[PROBLEM DESCRIPTION] Write every record below out exactly; no images.

[RECORDS TO USE]
__________
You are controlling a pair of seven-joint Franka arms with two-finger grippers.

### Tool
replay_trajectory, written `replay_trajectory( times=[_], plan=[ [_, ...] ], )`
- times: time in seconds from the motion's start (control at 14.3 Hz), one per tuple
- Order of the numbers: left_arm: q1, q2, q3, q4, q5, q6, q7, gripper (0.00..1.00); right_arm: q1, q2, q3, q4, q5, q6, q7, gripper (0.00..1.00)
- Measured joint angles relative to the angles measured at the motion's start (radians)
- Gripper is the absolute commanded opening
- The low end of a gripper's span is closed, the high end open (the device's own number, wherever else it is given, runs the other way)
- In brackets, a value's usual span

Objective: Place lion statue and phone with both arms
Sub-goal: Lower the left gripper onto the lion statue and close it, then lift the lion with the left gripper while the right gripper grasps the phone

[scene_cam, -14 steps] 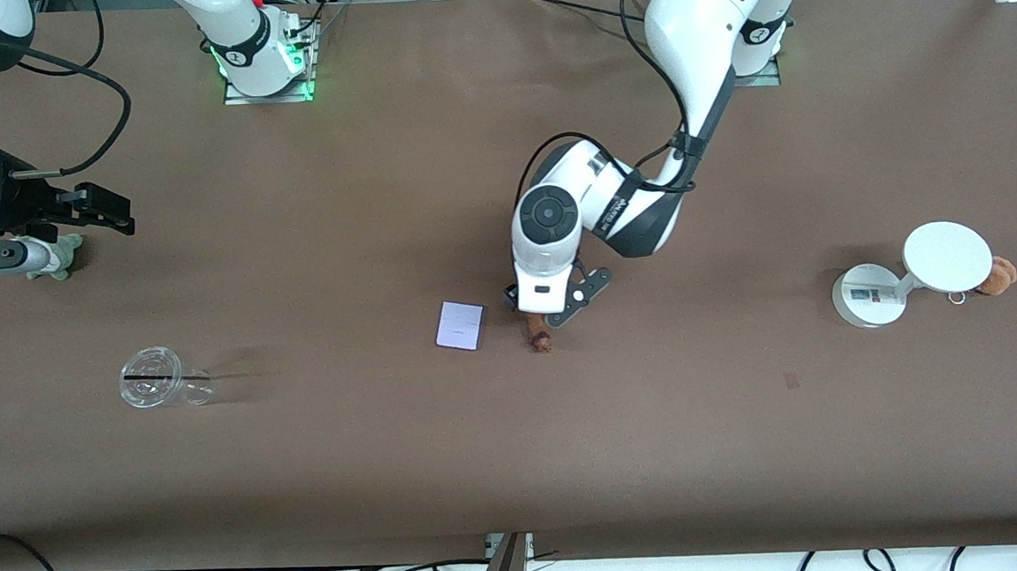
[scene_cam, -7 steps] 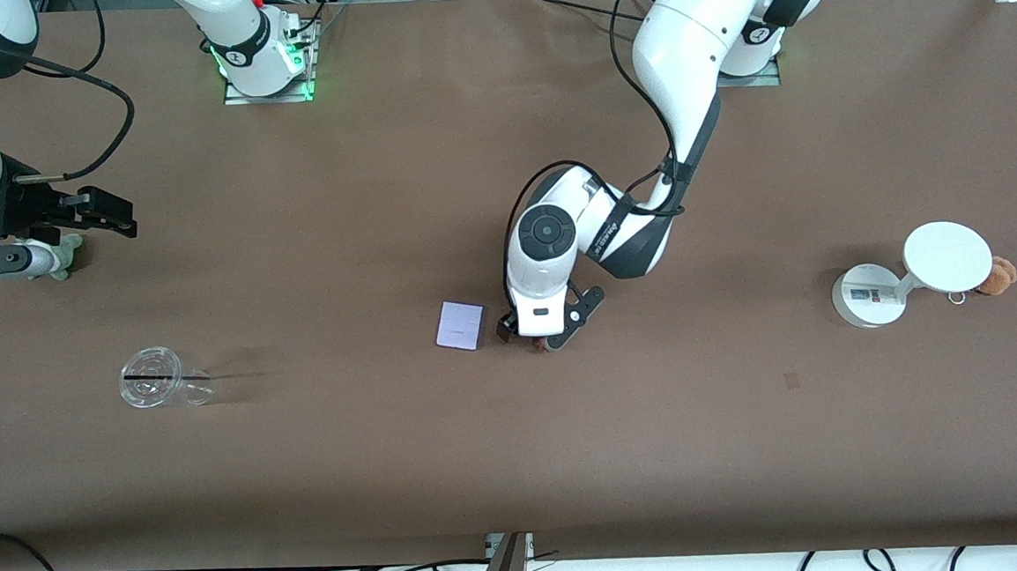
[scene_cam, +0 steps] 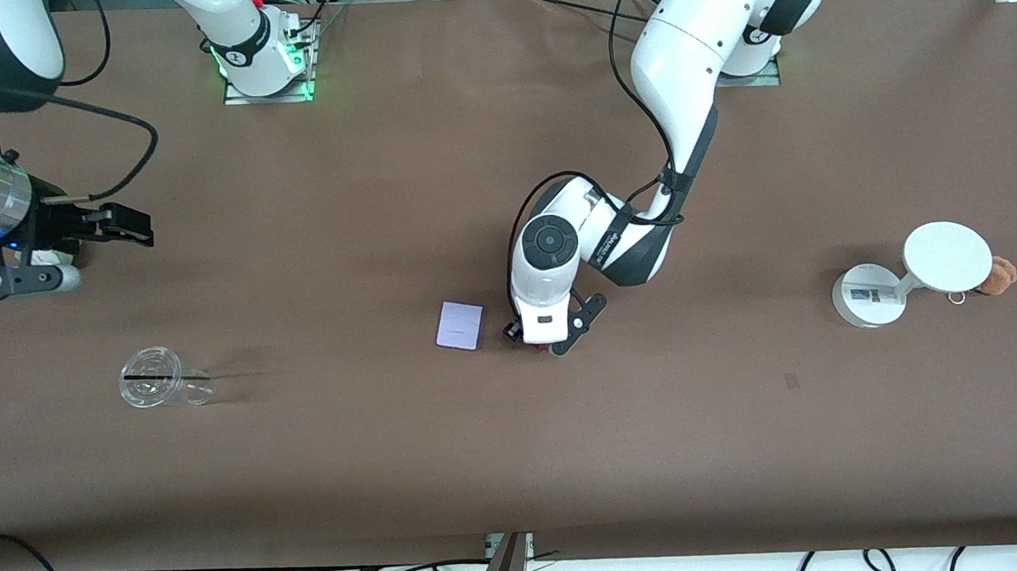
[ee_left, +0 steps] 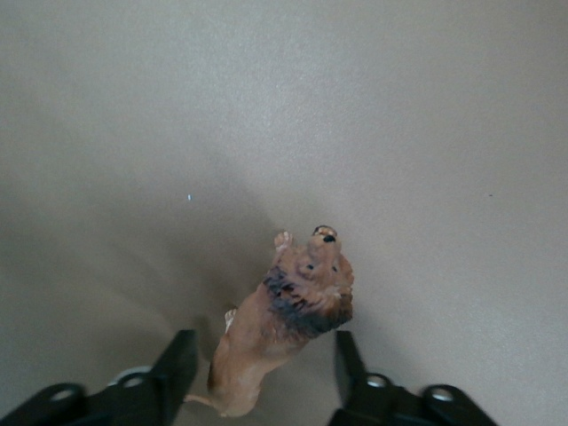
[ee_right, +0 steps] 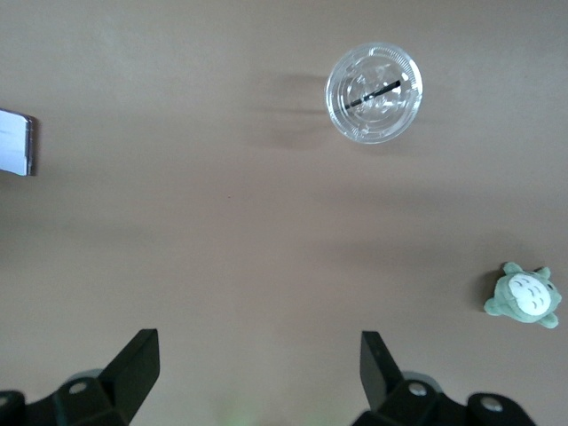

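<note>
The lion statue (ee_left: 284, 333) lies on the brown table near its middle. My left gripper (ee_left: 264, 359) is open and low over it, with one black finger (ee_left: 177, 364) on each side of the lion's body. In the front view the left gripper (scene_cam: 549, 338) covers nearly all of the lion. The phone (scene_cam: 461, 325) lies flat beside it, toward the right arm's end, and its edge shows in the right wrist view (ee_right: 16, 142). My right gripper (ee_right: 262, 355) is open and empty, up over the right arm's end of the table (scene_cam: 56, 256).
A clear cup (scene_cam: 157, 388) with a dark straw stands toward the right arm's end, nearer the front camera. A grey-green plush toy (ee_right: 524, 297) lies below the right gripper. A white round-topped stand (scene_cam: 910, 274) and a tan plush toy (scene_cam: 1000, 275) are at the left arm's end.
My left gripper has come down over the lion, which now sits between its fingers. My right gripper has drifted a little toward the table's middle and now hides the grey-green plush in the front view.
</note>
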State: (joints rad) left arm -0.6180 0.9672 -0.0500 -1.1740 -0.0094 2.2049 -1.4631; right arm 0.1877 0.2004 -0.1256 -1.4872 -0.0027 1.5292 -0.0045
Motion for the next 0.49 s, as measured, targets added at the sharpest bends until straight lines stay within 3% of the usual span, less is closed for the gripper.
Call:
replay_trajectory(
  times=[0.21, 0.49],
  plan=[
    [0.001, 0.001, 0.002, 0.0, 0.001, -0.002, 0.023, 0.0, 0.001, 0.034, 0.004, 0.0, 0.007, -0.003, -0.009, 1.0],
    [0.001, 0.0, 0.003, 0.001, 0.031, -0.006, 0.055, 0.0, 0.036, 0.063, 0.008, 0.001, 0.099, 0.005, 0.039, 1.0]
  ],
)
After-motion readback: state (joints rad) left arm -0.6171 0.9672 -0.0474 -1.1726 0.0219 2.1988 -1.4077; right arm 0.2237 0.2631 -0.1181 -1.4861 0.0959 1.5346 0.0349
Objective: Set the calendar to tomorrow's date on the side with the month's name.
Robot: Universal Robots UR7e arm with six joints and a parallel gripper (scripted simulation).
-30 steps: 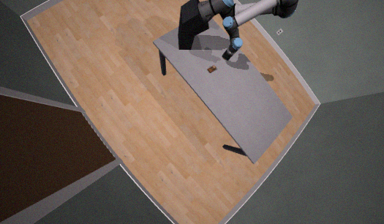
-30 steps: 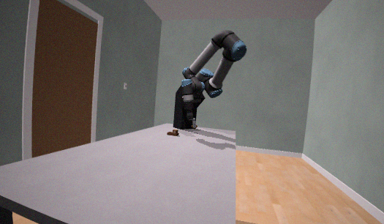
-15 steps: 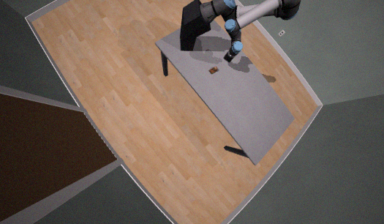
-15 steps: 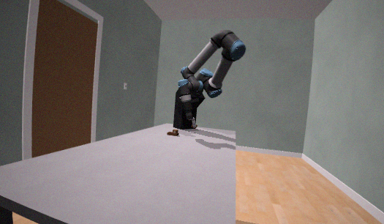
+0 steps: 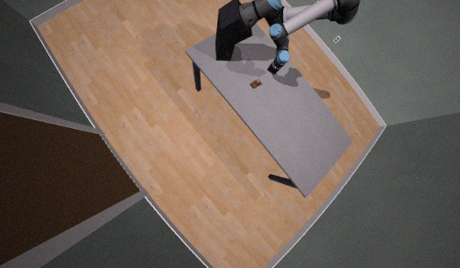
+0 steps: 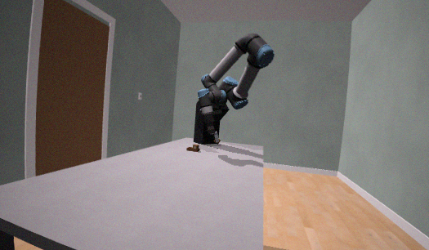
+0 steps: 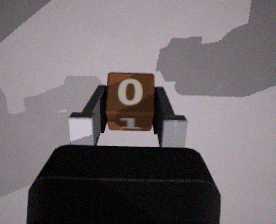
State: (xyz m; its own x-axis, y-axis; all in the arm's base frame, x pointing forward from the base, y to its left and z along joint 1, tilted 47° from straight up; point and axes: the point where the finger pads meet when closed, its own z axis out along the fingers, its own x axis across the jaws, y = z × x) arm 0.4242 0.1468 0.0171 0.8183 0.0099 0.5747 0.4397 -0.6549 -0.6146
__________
[OUTPUT FOR THIS TASK]
You are controlling a pair of seven-joint Franka arms with two-finger grippers.

### Tool
replay_trajectory, written `replay_trajectory( times=[_], plan=[ [_, ...] ], )`
- times: time in seconds from the motion's start (control at 14.3 Hz), one per tuple
- Order of the numbers: left_arm: q1, q2, q3, q4, q5, q6, q7, gripper (0.00..1.00); right_arm: q1, q2, q3, q4, q5, q6, q7, gripper (0.00..1.00)
- Measured joint angles relative to the angles measured at the motion's start (radians)
- Gripper is the absolute commanded opening
- The low end of a gripper's span is closed, the high end open (the device's own number, wherever else it is given, runs the other way)
- In brackets, a value's usual span

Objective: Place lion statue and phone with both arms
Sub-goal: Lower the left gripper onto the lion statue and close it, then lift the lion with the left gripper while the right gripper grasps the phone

[scene_cam, -14 steps] 
[scene_cam, -7 steps] 
[scene_cam, +0 steps] 
[ee_left, +0 steps] 
[ee_right, +0 steps] 

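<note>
The lion statue (ee_left: 284, 333) lies on the brown table near its middle. My left gripper (ee_left: 264, 359) is open and low over it, with one black finger (ee_left: 177, 364) on each side of the lion's body. In the front view the left gripper (scene_cam: 549, 338) covers nearly all of the lion. The phone (scene_cam: 461, 325) lies flat beside it, toward the right arm's end, and its edge shows in the right wrist view (ee_right: 16, 142). My right gripper (ee_right: 262, 355) is open and empty, up over the right arm's end of the table (scene_cam: 56, 256).
A clear cup (scene_cam: 157, 388) with a dark straw stands toward the right arm's end, nearer the front camera. A grey-green plush toy (ee_right: 524, 297) lies below the right gripper. A white round-topped stand (scene_cam: 910, 274) and a tan plush toy (scene_cam: 1000, 275) are at the left arm's end.
My left gripper has come down over the lion, which now sits between its fingers. My right gripper has drifted a little toward the table's middle and now hides the grey-green plush in the front view.
</note>
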State: (joints rad) left arm -0.6180 0.9672 -0.0500 -1.1740 -0.0094 2.2049 -1.4631; right arm 0.1877 0.2004 -0.1256 -1.4872 -0.0027 1.5292 -0.0045
Motion for the next 0.49 s, as measured, targets added at the sharpest bends until straight lines stay within 3% of the usual span, less is closed for the gripper.
Call:
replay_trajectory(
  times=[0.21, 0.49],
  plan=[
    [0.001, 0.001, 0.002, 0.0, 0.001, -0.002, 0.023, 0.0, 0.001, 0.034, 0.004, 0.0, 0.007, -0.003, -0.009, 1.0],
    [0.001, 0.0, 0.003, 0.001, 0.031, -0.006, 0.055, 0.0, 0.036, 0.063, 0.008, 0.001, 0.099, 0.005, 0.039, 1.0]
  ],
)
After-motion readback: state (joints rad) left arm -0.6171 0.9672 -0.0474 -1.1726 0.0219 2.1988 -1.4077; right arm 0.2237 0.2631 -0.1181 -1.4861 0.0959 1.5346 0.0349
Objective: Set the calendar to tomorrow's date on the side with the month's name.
Robot: Universal Robots UR7e arm with six joints and a parallel gripper (scripted simulation).
-30 steps: 
-30 steps: 
-15 steps: 
-15 steps: 
+0 steps: 
+0 steps: 
+0 steps: 
State: (xyz m; its own x-axis, y-axis; all in the arm's base frame, x pointing forward from the base, y to its left and z along joint 1, tilted 47° from straight up; point and axes: the point where the finger pads meet when closed, its own z axis out along the fingers, its own x axis across the jaws, y = z × x) arm 0.4242 0.1468 0.0171 0.8183 0.0099 0.5747 0.4397 -0.6549 -0.6146

No more work is left in this exercise.